I don’t mess around with any namby-pamby resolutions. Resolving is way too close to dissolving for my tastes, and that’s what most people’s resolutions do–they dissolve. If I want to achieve forward momentum in 2016, then I need to set my Intention.
An Intention is a pact between me and God/the Universe/All That Is or whatever you choose to call The Supreme Consciousness. Once I present my Intention and He and I shake hands over it, it will come to fruition. Let me repeat: If you set them, they will occur.
Try it some time. Back in the day when I lived in Scottsdale, just for fun I’d set the Intention to hit all green lights on Shea Boulevard from the 51 Freeway to the 101 Freeway. Off I’d go, whizzing along with nary a stop. Need that close up parking spot and don’t have a handicapped sticker? Set an Intention.
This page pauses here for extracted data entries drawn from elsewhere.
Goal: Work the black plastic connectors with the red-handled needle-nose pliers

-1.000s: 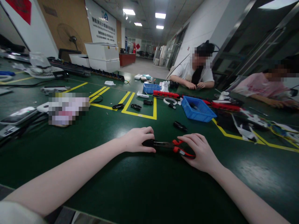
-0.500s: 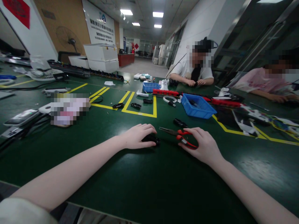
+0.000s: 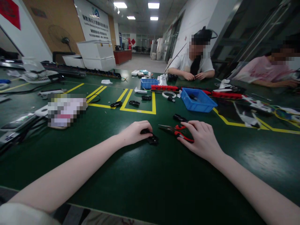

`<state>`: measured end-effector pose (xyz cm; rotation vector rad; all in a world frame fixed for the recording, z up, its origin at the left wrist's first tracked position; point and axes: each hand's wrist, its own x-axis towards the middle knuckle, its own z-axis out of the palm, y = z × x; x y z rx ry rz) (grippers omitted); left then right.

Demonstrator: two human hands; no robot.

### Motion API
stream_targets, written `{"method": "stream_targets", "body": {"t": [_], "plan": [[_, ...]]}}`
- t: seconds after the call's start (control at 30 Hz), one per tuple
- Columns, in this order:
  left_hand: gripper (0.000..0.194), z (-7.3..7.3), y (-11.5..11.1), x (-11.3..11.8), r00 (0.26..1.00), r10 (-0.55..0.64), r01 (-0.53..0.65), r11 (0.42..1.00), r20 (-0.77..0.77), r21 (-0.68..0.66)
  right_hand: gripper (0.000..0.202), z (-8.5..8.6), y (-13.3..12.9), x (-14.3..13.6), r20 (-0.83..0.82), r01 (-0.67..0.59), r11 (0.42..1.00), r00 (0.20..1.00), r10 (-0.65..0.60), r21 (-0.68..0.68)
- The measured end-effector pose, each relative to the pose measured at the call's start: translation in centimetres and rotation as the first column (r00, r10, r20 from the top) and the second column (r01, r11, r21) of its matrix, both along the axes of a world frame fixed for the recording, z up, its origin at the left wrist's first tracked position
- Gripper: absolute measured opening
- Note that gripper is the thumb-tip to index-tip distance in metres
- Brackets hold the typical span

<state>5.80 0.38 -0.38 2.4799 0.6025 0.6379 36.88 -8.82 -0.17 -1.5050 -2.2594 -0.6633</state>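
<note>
My left hand (image 3: 138, 132) is closed, thumb and fingers pinching a small black plastic part (image 3: 153, 139) low over the green table; the fingers cover one end of it. My right hand (image 3: 200, 136) curls its thumb and fingers around the red handles of needle-nose pliers (image 3: 174, 129). Their pointed metal jaws face left toward the black part, a short gap apart from it. Another black part (image 3: 180, 117) lies just beyond the pliers. Farther off, several similar black parts (image 3: 134, 103) lie in and near a yellow-taped rectangle.
A blue bin (image 3: 198, 107) with a dark item inside stands beyond my right hand; a smaller blue bin (image 3: 149, 83) is farther back. A red strip (image 3: 165, 88) runs behind. A phone (image 3: 67, 112) and cables lie at left. Two people (image 3: 191, 65) sit across the table.
My left fingers have tightened on the black part, which now shows more beyond them. My right hand and the pliers have shifted slightly, and the handles have turned. The whole view has tilted a little.
</note>
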Motion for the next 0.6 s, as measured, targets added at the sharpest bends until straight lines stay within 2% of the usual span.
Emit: {"method": "stream_targets", "body": {"t": [0.13,0.23,0.33,0.43,0.6], "plan": [[0.009,-0.1,0.3,0.0,1.0,-0.011,0.012,1.0,0.018,-0.021,0.045,0.2,-0.2,-0.3,-0.005,-0.013,1.0,1.0,0.013,0.026],[0.012,-0.1,0.4,0.0,1.0,-0.013,0.013,1.0,-0.002,0.01,0.036,0.8,-0.8,-0.6,0.032,-0.055,0.997,0.998,0.054,0.059],[0.018,0.1,0.4,-0.2,0.999,-0.004,0.009,0.994,-0.05,0.11,0.025,1.7,-1.5,-1.3,0.095,-0.116,0.99,0.989,0.109,0.073],[0.024,0.5,0.3,-0.4,0.992,0.01,0.021,0.97,-0.125,0.243,0.021,2.1,-2.3,-2.1,0.141,-0.136,0.99,0.981,0.132,0.023],[0.032,1.0,-0.2,-0.5,0.972,-0.02,0.103,0.93,-0.233,0.352,0.019,2.0,-2.8,-3.1,0.166,-0.127,0.99,0.977,0.136,-0.065]]}}
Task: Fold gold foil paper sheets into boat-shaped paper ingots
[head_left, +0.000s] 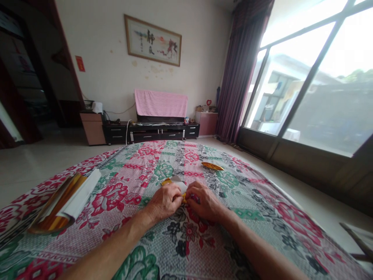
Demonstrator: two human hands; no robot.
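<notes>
A small piece of gold paper with a white underside point(179, 182) is between my two hands at the middle of the cloth-covered table. My left hand point(167, 200) pinches its left and near part, fingers curled. Close beside it, my right hand point(202, 200) is closed on the paper's right end, the fingertips nearly touching those of the left. The fingers cover much of the paper, so its exact shape is hidden. Beyond my right hand lies a gold folded piece point(212, 166), narrow with pointed ends.
A stack of gold and white sheets point(62, 204), partly curled, lies at the table's left. The patterned tablecloth point(125, 233) reaches the round edge. Past it stand a black low cabinet point(148, 136) and a pink cloth point(161, 103). Windows are at the right.
</notes>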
I’ve been doing this since my early Twenties with big and small, silly and important Intentions, and I’ve figured out a few things about them over the years. First, they only work if you make an authentic request. In other words, you really do intend for XYZ to happen. There are no value qualifications with Intentions, such as “and make it easy on me, please”. That’s a prayer. With Intentions, the traffic lights are either green or they’re not. You don’t get to choose how they unfold or what the ride feels like once you’re on it. Just hold on tight!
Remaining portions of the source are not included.